# [What the task asks]
Each line from the start of the data below through the one containing "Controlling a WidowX" must be reproduced exactly.

# [Provided entries]
Segment Open

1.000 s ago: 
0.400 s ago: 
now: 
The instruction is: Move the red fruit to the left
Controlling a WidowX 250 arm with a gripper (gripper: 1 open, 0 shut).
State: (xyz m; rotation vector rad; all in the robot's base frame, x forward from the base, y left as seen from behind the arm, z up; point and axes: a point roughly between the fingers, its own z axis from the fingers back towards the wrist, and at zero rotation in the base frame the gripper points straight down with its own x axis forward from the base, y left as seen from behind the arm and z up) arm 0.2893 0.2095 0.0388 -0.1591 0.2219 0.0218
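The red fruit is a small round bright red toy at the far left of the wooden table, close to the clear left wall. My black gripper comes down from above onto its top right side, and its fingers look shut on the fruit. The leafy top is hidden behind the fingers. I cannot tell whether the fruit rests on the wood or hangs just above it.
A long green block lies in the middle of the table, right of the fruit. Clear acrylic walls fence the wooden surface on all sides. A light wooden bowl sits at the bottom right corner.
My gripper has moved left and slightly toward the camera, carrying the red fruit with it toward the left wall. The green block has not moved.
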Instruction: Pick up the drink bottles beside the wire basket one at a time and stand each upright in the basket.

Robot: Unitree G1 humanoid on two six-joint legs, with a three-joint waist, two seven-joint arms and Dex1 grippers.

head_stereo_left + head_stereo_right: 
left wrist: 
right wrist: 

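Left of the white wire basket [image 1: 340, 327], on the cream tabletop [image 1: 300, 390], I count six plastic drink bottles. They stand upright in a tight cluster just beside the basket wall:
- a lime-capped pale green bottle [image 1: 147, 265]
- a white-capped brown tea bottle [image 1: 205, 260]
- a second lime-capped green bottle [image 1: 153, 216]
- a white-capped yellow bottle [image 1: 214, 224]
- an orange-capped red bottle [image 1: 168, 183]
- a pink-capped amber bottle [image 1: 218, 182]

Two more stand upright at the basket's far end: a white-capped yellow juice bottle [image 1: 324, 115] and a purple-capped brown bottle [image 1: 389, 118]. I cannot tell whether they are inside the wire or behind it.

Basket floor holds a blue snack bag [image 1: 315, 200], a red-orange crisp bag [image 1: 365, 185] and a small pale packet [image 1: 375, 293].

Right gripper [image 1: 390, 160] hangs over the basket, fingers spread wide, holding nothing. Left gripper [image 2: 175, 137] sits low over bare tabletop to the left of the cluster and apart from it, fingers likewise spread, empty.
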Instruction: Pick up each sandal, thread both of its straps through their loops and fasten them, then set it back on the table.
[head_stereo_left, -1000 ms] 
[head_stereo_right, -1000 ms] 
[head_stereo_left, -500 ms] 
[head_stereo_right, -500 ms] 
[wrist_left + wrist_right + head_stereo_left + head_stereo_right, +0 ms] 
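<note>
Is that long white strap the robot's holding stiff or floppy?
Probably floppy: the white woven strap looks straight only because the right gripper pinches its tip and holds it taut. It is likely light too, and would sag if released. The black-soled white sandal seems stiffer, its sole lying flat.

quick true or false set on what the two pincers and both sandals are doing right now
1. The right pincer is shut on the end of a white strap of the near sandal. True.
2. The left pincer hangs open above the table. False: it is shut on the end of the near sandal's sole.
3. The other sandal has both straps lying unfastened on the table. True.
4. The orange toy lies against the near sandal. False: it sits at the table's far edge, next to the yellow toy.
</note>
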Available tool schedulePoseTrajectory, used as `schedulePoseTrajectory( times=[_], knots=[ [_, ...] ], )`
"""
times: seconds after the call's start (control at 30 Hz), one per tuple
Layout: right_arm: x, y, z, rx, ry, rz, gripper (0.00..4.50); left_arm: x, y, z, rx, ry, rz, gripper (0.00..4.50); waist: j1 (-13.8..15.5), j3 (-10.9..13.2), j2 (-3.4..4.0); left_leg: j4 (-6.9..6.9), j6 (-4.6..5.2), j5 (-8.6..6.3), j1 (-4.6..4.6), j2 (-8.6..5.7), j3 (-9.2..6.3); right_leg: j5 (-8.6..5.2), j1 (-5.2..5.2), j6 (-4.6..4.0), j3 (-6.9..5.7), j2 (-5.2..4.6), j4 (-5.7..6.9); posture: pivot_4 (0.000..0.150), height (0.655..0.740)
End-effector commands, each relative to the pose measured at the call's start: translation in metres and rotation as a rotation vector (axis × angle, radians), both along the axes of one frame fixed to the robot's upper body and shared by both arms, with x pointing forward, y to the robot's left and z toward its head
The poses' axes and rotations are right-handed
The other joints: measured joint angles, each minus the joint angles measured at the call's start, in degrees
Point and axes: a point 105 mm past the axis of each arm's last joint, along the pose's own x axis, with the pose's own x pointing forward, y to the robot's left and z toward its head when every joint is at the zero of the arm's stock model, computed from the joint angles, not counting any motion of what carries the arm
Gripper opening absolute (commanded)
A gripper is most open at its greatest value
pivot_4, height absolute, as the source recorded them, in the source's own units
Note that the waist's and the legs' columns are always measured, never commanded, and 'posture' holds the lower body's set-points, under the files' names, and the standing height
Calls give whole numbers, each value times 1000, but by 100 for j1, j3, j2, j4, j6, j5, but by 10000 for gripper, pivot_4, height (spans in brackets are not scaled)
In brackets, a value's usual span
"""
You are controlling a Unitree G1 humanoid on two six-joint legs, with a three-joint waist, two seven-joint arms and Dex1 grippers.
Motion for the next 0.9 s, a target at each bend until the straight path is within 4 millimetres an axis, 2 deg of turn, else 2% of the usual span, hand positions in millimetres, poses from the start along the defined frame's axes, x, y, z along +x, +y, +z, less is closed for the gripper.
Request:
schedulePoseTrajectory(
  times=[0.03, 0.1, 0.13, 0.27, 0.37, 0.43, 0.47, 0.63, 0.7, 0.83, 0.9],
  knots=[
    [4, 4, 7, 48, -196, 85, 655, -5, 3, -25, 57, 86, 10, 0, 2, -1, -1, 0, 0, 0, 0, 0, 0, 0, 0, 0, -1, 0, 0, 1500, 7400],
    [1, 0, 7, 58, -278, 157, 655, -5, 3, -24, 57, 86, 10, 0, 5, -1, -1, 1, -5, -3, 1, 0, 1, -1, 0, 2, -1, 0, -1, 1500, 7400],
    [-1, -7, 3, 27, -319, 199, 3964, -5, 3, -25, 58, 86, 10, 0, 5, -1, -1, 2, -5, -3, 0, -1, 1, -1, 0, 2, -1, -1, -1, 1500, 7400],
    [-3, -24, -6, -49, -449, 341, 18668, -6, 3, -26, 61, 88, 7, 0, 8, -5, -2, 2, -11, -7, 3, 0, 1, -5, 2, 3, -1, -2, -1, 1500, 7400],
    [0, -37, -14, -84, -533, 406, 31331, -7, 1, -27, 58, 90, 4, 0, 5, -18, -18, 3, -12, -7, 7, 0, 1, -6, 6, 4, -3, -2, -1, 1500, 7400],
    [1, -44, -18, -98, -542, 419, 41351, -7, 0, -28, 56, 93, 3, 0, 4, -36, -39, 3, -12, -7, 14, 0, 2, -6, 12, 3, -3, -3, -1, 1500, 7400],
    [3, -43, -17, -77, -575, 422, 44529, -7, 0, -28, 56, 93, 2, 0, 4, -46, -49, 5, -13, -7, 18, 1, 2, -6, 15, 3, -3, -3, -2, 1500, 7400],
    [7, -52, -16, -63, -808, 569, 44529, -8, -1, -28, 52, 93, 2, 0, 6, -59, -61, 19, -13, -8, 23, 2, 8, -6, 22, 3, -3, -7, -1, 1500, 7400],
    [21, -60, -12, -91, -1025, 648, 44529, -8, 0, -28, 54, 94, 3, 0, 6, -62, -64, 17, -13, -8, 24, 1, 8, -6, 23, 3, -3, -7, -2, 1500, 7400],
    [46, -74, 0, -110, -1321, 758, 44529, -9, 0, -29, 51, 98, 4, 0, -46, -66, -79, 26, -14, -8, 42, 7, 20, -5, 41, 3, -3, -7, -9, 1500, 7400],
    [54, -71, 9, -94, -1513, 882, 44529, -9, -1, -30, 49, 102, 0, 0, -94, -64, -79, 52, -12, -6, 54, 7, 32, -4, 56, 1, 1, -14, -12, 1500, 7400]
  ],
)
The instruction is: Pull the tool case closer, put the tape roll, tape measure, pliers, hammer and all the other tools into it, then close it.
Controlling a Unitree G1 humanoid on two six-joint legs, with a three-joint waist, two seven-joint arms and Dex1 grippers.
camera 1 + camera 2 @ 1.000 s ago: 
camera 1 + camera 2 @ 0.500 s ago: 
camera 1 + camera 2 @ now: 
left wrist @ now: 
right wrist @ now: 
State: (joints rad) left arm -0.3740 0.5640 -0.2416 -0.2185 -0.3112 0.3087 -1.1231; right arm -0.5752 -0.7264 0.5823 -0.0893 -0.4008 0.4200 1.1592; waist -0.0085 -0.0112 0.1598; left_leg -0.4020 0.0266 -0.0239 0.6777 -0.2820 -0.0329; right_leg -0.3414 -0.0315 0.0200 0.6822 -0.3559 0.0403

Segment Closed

# [Task result]
1.000 s ago: 
0.400 s ago: 
now: 
The instruction is: Move the red fruit to the left
Controlling a WidowX 250 arm with a gripper (gripper: 1 open, 0 shut).

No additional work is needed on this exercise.